El buen humor nunca lo abandonaba, así lo señaló su esposa María Ester, quien también destacó el amor que sentía por su familia, compuesta, además de Claudia, por otros tres hijos, Néstor, Omar y Ana María, más dieciséis nietos y catorce bisnietos.
Abel padecía de una afección cardíaca desde hacía muchos años, que finalmente se complicó y le provocó un edema pulmonar.
María Ester, está decidida a cumplir los consejos que Abel le dio, entre ellos que tuviera fortaleza, que continuara ella con las ventas, “me decía, seguí para adelante, todo lo que me dijo lo estoy haciendo”.
“Pipa” Cisneros, el vendedor de helados con una trayectoria más extensa en la localidad -42 años-, y que trabajó con Abel durante 25 años, y considera a su desaparición un golpe, “un tipazo, un amigo, lo quería como a un segundo padre.

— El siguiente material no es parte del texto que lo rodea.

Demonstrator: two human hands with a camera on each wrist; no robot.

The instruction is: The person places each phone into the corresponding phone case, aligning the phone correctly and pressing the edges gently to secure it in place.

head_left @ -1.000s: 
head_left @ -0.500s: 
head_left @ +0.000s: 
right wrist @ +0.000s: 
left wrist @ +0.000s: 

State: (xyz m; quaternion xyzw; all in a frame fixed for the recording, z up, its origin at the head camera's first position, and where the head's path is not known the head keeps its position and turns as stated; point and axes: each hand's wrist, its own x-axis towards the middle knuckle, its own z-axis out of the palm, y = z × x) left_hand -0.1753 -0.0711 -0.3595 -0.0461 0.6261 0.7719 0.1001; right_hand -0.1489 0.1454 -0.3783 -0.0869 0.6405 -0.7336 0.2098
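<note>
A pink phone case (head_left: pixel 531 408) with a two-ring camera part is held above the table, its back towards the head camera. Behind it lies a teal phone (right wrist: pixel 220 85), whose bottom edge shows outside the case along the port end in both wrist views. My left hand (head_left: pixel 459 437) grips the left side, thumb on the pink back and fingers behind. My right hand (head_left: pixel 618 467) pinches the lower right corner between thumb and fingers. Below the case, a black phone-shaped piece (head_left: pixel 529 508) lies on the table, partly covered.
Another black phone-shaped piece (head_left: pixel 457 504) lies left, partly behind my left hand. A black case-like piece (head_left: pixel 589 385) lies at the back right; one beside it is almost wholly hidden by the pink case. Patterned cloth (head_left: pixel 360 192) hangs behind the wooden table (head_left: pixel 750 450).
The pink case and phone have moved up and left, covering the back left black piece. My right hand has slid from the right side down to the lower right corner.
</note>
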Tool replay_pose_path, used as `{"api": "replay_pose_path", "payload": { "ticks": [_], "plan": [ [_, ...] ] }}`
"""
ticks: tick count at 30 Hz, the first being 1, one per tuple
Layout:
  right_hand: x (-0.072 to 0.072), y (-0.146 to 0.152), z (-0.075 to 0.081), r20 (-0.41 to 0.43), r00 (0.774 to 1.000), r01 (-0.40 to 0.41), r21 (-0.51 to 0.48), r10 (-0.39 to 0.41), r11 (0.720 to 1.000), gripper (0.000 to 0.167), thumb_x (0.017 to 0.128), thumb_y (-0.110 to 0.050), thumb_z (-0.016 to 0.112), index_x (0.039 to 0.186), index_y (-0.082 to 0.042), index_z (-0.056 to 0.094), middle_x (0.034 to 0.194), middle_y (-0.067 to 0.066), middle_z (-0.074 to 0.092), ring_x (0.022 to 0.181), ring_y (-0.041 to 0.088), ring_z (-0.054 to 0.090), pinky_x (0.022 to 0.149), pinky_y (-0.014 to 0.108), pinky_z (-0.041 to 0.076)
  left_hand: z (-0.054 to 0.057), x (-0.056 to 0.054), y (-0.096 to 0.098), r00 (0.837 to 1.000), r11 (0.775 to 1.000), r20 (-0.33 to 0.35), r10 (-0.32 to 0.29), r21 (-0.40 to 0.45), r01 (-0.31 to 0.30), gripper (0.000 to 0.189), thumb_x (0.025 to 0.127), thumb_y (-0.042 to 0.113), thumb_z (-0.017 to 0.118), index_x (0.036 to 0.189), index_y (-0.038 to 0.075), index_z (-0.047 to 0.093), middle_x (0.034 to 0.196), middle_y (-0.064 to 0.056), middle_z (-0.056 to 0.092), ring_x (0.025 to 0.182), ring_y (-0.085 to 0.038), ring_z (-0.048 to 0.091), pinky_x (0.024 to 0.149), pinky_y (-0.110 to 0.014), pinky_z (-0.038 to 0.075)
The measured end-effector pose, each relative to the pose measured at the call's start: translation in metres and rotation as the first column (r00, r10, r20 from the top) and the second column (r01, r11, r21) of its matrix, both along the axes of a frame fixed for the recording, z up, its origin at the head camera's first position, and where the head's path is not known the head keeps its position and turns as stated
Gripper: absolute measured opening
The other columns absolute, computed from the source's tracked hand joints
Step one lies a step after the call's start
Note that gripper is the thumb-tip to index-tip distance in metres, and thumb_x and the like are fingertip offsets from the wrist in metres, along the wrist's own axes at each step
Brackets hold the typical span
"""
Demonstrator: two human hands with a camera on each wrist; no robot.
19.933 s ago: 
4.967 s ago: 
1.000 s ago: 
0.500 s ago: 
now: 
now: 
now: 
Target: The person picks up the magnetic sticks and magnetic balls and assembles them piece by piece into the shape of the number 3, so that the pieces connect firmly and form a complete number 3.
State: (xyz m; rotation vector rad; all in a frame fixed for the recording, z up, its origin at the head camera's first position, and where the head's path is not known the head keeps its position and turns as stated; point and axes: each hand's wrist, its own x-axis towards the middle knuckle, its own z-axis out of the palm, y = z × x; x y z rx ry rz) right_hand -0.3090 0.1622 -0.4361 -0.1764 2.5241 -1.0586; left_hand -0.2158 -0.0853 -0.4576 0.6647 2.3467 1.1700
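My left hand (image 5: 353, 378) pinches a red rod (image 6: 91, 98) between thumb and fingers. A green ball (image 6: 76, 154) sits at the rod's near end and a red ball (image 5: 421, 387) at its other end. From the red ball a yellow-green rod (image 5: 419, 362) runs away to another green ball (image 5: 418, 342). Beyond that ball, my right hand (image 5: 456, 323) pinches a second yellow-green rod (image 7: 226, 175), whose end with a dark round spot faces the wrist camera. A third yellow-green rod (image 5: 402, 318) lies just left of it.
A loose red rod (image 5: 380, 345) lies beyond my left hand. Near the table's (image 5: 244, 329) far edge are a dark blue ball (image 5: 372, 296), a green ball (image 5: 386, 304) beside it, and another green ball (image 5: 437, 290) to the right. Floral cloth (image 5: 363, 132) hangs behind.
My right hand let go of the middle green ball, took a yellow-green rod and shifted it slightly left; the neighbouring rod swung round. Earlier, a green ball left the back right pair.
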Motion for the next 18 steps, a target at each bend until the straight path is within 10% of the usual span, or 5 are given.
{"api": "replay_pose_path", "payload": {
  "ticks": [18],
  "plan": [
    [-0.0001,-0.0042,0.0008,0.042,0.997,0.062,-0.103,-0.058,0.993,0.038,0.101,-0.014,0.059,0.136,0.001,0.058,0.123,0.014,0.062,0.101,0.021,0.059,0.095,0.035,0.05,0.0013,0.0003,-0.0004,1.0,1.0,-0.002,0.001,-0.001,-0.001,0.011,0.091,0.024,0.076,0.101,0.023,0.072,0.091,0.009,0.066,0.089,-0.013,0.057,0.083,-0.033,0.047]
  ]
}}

Fue muy buena persona”, lo recordó, “un tipo macanudo, nunca estaba enojado, jamás tuvimos un sí o un no”. No imagina cómo continuar su actividad sin Abel, “ahora viene la Tradición , me va a parecer que lo voy a estar viendo”.
Al frente de la Terminal de micros, Fabián Marincovic, lamentó la partida de Abel, “hace muchos años que estaba, mi padre me contaba que se presentó, pidió permiso para vender acá y así fue como empezó. Tengo entendido que estuvo prácticamente 15 años en la parada”. Fueron años de contacto continuo, “jamás vino un día de mal humor, un ser excepcional”, lo describió, ya que estaba atento al estado de ánimo de las personas y trataba de decir palabras reconfortantes u ofrecer un consejo.”Se va a extrañar mucho”.
“Desde que murió”, dijo Fabián refiriéndose a Abel, “no hay un chofer de cada empresa que no pregunte por él”. Si bien existe una disposición que no permite que los vendedores ambulantes suban a los micros, los choferes siempre hacían una excepción con Abel.
Entre los remiseros que tienen su parada en la Terminal, la noticia les produjo pena, uno de ellos se refirió a la presencia de Abel en el lugar como “una tradición”, destacaron su carácter jovial, su alegría, su voluntad, “un tipo respetable”, señaló uno de ellos, “un amigo que se fue, muy querido por todos”, expresaron otros en medio de la congoja que genera saber que mañana Abel se va a seguir extrañando.